Sunday, 3 August 2014

Ruta de Puuc

Some days ago I received an advice on how the mexicans visit the archeological sites of the mayans and how I get to see sites that are not really touristic and therefore hard to visit. Every sunday there's a bus for the "route of puuc" - puuc is an architectural style that was very common in that area between about 700 and 1000 A.D. - with a bus driver that only speaks spanish and mostly mexican couples and families. We got to visit 5 archeological sites: Labna, Xlapac, Sayil, Kabah and Uxmal.


Some of them were really small, only one or two buildings left that are partially intact, like in Labna which was the first one.


The second one, Xlapac, also only had some ruins left. They all had about 2000 inhabitants in the age of 700 to 1000 A.D. Sayil, the third one, still had a beautiful palace that was mostly intact.
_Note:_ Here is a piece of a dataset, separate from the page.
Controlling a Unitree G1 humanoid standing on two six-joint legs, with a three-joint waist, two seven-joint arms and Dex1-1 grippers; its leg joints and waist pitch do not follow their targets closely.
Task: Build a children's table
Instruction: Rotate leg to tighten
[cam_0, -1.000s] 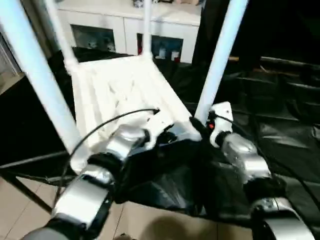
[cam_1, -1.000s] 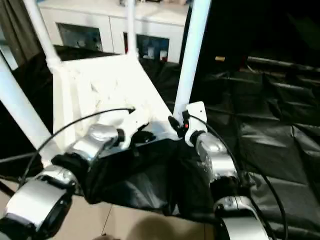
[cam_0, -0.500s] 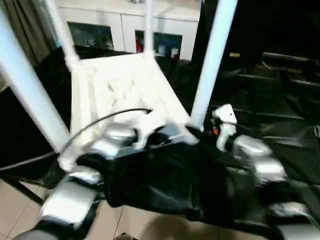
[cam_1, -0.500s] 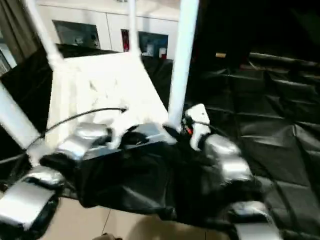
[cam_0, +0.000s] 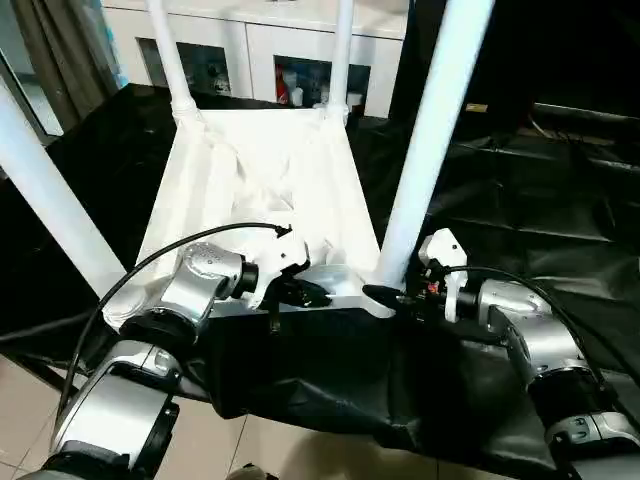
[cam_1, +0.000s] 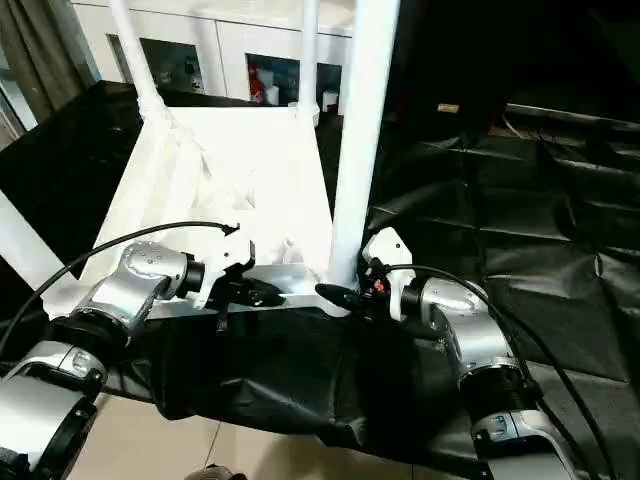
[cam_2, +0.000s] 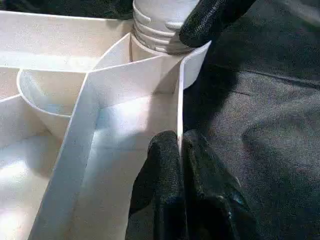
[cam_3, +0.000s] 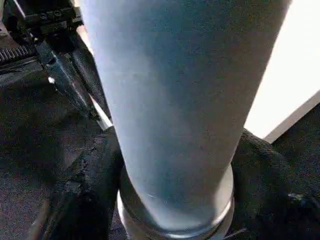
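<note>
Since a second ago the right gripper (cam_0: 385, 296) has dropped to the base of the long white tubular plastic leg (cam_0: 430, 140), fingers closed around it above its round corner socket (cam_2: 192, 62). Upturned small white plastic children's table (cam_0: 265, 190) lies on the black-draped work table (cam_0: 560, 200), four legs standing; left gripper (cam_2: 181, 150) pinches its near rim wall, 9 o'clock of that socket. Risk, judged: twisting the leg crooked could cross-thread it, or slide the top off the near edge.
</note>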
The fourth mayan city we visited was Kabah, which had once been a pretty big city with lots of leftovers, but most of them deep in the jungle and therefore not open for visits. we only got to see the palace. Kabah even had a stone street to be connected to Uxmal, the most important city of this region that time.
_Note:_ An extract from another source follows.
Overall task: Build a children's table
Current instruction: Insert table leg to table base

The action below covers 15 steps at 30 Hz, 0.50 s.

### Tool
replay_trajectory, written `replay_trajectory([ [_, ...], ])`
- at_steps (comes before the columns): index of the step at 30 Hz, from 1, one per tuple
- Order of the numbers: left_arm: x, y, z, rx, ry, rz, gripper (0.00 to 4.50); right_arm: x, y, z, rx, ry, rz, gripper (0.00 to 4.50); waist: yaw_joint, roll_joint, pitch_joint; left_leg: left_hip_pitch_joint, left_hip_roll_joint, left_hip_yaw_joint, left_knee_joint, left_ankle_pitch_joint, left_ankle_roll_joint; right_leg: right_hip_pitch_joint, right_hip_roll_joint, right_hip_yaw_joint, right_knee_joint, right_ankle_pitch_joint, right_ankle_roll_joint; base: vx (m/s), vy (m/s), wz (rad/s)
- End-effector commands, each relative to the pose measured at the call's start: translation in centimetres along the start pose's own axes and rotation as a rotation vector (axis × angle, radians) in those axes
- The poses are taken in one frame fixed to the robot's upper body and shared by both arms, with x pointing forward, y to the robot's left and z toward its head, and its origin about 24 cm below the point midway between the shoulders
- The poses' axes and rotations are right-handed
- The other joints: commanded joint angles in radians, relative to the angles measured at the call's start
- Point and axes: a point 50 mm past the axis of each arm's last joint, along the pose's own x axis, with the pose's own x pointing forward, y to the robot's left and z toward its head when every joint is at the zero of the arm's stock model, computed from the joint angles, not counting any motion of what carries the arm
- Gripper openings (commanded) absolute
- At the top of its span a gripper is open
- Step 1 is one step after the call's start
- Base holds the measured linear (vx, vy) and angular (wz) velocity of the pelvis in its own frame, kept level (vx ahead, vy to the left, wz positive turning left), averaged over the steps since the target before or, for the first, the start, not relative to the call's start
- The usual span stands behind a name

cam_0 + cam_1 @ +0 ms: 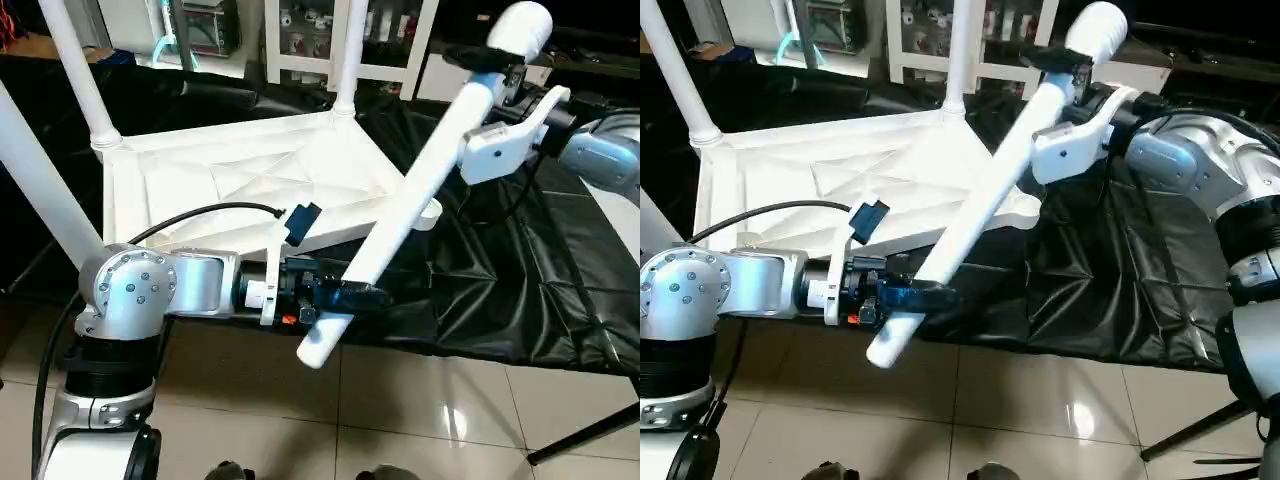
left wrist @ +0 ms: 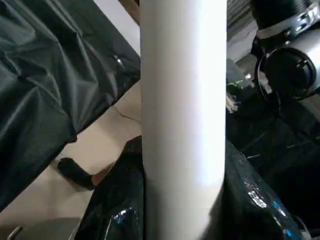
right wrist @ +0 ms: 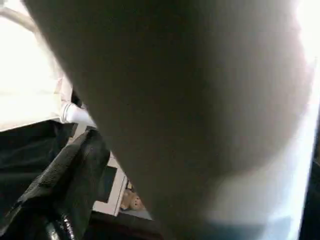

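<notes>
The loose table leg (image 1: 420,190) is up in the air, a long white tapered tube slanting across the scene. Its long axis runs diagonally: the narrow end points down toward the robot and the tiled floor (image 1: 420,420), the thick rounded end points up and away toward the white glass-door cabinet (image 1: 300,40).

Left gripper (image 1: 340,296) has it low down, black fingers pinching the tube close to its narrow end. The left wrist view looks straight along the leg (image 2: 182,120), which stands squarely between that gripper's fingers.

Right gripper (image 1: 490,70) sits at the thick upper end, jaws spread wide on either side of the tube; whether the fingers actually touch it, I can't tell.

Below the leg lies the table top (image 1: 250,180), upside down on the black sheet (image 1: 500,260), X-ribbed underside facing up. Fitted legs stand upright from its corner sockets: one at the far left corner (image 1: 85,80), one at the far corner (image 1: 345,60), and one rising at the left edge (image 1: 40,180). The slanted leg crosses above the top's near right corner (image 1: 425,212).
</notes>
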Motion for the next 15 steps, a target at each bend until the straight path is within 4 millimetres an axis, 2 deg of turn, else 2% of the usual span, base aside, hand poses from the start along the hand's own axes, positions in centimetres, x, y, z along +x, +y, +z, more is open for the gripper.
replay_trajectory([
  [1, 0.2, -0.8, 0.1, 0.047, 0.022, -0.033, 1.47, -0.2, 0.1, -0.3, -0.016, 0.001, 0.031, 3.96, -0.009, -0.006, -0.079, 0.021, -0.013, 0.012, -0.059, -0.36, -0.001, 0.045, 0.004, 0.006, -0.08, -0.344, -0.163, 0.0, 0.0, 0.0],
  [4, 0.2, -0.8, 0.0, 0.04, 0.031, -0.033, 1.47, -0.4, 0.6, -0.2, -0.028, -0.022, 0.066, 3.73, -0.012, -0.001, -0.08, 0.022, -0.013, 0.011, -0.059, -0.366, -0.005, 0.044, 0.004, 0.006, -0.079, -0.337, -0.168, 0.0, 0.0, 0.0],
  [5, 0.2, -0.8, 0.0, 0.039, 0.036, -0.032, 1.47, -0.5, 0.8, -0.2, -0.035, -0.027, 0.079, 3.73, -0.015, -0.004, -0.08, 0.022, -0.013, 0.011, -0.058, -0.37, -0.004, 0.044, 0.005, 0.006, -0.079, -0.338, -0.169, 0.0, 0.0, 0.0],
  [7, 0.1, -0.6, 0.1, 0.04, 0.043, -0.024, 1.47, -0.6, 1.3, -0.1, -0.042, -0.039, 0.104, 3.43, -0.018, -0.002, -0.08, 0.02, -0.013, 0.01, -0.059, -0.374, -0.005, 0.046, 0.004, 0.005, -0.079, -0.338, -0.169, 0.0, 0.0, 0.0],
  [10, 0.0, -0.5, 0.3, 0.041, 0.038, -0.015, 1.47, -0.7, 1.9, 0.0, -0.037, -0.045, 0.125, 3.26, -0.024, -0.003, -0.081, 0.016, -0.014, 0.009, -0.059, -0.366, -0.002, 0.049, 0.004, 0.005, -0.077, -0.323, -0.173, 0.0, 0.0, 0.0],
  [15, -0.2, -0.3, 0.5, 0.058, 0.04, 0.008, 1.47, -1.0, 3.0, 0.1, -0.016, -0.055, 0.158, 2.84, -0.026, -0.002, -0.083, 0.017, -0.013, 0.01, -0.057, -0.348, 0.007, 0.05, 0.003, 0.006, -0.074, -0.292, -0.19, 0.0, 0.0, 0.0],
])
I pretty much looked forward to seeing Uxmal, because lots of people told me how beautiful it is and that it is much better than Chichen Itza because you are allowed to go up the pyramid. So when I entered the site, saw the pyramid next to some big building where the nuns lived, and I saw it was prohibited to climb it, I was really disappointed. Really, that's the best part of visiting a mayan city. Well, not exactly the climbing part but standing on top of a pyramid, seeing all the buildings and just enjoying the view. (The following picture was taken from the palace that was built on a kind of hill, not a pyramid.)
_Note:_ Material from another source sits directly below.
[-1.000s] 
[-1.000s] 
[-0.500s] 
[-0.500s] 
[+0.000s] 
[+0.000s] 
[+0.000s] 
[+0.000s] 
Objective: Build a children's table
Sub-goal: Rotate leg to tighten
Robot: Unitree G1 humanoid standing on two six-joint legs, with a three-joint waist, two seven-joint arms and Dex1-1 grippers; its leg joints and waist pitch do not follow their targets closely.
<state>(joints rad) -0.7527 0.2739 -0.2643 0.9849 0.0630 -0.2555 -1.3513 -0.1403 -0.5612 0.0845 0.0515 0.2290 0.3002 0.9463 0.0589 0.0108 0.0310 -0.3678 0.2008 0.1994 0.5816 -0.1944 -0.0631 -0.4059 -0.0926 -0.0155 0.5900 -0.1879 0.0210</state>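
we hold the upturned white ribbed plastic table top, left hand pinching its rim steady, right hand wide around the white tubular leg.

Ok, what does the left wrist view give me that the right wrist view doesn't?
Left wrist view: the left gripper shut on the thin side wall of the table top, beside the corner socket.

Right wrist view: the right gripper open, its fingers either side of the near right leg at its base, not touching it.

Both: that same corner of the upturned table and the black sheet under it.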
I couldn't believe that there was really no mayan city left where you are allowed to go up to the top of a pyramid. So I combed through the area, looked what it had to offer. There was also a ballgame area (of the game I wrote about in the Chichen Itza post), seems like this game was quite popular. And I was lucky - there was another pyramid on the backside of the area, about 80 meters high and open for visitors. Up there there was no place to hide from the sun but the view was worth it.